* TASK DIRECTIONS
So that nothing is lost, write out all the lines below exactly.
++++ GIVEN MATERIAL
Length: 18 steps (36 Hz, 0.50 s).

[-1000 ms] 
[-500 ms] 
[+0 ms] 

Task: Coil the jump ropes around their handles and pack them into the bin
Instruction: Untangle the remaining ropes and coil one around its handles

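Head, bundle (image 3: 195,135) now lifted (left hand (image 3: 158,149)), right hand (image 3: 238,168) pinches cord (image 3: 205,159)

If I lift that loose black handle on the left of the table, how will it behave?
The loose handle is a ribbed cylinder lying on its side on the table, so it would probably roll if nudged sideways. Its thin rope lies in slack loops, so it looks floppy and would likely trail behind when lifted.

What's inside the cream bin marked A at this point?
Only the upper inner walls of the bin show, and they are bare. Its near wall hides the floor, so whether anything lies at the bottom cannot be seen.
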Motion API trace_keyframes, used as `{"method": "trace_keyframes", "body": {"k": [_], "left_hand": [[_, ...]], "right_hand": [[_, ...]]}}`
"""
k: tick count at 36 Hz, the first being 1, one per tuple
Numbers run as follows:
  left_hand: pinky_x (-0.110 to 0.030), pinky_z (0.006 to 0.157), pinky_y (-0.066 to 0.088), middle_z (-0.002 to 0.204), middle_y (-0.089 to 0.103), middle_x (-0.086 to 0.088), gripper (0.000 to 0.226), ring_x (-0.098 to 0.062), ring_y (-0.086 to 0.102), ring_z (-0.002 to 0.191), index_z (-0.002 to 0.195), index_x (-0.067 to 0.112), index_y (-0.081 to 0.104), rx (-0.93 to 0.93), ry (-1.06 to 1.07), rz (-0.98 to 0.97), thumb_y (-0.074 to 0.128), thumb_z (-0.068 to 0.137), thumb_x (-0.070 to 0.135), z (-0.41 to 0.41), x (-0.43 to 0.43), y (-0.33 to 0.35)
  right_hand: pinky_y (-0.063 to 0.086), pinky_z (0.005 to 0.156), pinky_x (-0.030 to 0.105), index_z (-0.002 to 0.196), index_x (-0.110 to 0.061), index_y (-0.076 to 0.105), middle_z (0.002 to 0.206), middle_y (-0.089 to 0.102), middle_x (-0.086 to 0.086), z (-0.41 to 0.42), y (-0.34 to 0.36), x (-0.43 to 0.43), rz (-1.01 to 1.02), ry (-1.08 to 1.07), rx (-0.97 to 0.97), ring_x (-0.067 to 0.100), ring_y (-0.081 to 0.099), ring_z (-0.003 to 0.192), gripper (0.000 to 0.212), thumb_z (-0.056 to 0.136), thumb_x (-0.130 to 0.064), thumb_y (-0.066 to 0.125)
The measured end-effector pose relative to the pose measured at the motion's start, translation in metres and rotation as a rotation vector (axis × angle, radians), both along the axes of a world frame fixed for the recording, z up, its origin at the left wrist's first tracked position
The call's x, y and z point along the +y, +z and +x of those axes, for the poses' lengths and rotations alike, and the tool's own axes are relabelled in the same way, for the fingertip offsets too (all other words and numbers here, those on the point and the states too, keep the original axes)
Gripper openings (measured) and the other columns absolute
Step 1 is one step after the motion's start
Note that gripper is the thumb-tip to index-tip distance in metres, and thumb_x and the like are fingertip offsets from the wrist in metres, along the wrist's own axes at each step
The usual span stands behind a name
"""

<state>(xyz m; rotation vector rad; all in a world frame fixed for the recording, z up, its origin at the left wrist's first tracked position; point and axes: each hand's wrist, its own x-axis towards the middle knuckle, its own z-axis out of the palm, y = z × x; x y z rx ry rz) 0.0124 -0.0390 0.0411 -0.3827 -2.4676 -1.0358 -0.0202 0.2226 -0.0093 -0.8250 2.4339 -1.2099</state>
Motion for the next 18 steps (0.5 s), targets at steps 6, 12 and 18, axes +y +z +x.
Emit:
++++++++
* TASK SOLUTION
Length: 18 steps (36 Hz, 0.50 s).

[-1000 ms] 
[-500 ms] 
[+0 ms] 

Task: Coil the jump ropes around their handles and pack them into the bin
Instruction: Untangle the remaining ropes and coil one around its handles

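Head, bundle (image 3: 195,135) now lifted (left hand (image 3: 158,149)), right hand (image 3: 238,168) pinches cord (image 3: 205,159)

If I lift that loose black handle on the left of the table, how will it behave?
The loose handle is a ribbed cylinder lying on its side on the table, so it would probably roll if nudged sideways. Its thin rope lies in slack loops, so it looks floppy and would likely trail behind when lifted.

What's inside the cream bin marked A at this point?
Only the upper inner walls of the bin show, and they are bare. Its near wall hides the floor, so whether anything lies at the bottom cannot be seen.
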Motion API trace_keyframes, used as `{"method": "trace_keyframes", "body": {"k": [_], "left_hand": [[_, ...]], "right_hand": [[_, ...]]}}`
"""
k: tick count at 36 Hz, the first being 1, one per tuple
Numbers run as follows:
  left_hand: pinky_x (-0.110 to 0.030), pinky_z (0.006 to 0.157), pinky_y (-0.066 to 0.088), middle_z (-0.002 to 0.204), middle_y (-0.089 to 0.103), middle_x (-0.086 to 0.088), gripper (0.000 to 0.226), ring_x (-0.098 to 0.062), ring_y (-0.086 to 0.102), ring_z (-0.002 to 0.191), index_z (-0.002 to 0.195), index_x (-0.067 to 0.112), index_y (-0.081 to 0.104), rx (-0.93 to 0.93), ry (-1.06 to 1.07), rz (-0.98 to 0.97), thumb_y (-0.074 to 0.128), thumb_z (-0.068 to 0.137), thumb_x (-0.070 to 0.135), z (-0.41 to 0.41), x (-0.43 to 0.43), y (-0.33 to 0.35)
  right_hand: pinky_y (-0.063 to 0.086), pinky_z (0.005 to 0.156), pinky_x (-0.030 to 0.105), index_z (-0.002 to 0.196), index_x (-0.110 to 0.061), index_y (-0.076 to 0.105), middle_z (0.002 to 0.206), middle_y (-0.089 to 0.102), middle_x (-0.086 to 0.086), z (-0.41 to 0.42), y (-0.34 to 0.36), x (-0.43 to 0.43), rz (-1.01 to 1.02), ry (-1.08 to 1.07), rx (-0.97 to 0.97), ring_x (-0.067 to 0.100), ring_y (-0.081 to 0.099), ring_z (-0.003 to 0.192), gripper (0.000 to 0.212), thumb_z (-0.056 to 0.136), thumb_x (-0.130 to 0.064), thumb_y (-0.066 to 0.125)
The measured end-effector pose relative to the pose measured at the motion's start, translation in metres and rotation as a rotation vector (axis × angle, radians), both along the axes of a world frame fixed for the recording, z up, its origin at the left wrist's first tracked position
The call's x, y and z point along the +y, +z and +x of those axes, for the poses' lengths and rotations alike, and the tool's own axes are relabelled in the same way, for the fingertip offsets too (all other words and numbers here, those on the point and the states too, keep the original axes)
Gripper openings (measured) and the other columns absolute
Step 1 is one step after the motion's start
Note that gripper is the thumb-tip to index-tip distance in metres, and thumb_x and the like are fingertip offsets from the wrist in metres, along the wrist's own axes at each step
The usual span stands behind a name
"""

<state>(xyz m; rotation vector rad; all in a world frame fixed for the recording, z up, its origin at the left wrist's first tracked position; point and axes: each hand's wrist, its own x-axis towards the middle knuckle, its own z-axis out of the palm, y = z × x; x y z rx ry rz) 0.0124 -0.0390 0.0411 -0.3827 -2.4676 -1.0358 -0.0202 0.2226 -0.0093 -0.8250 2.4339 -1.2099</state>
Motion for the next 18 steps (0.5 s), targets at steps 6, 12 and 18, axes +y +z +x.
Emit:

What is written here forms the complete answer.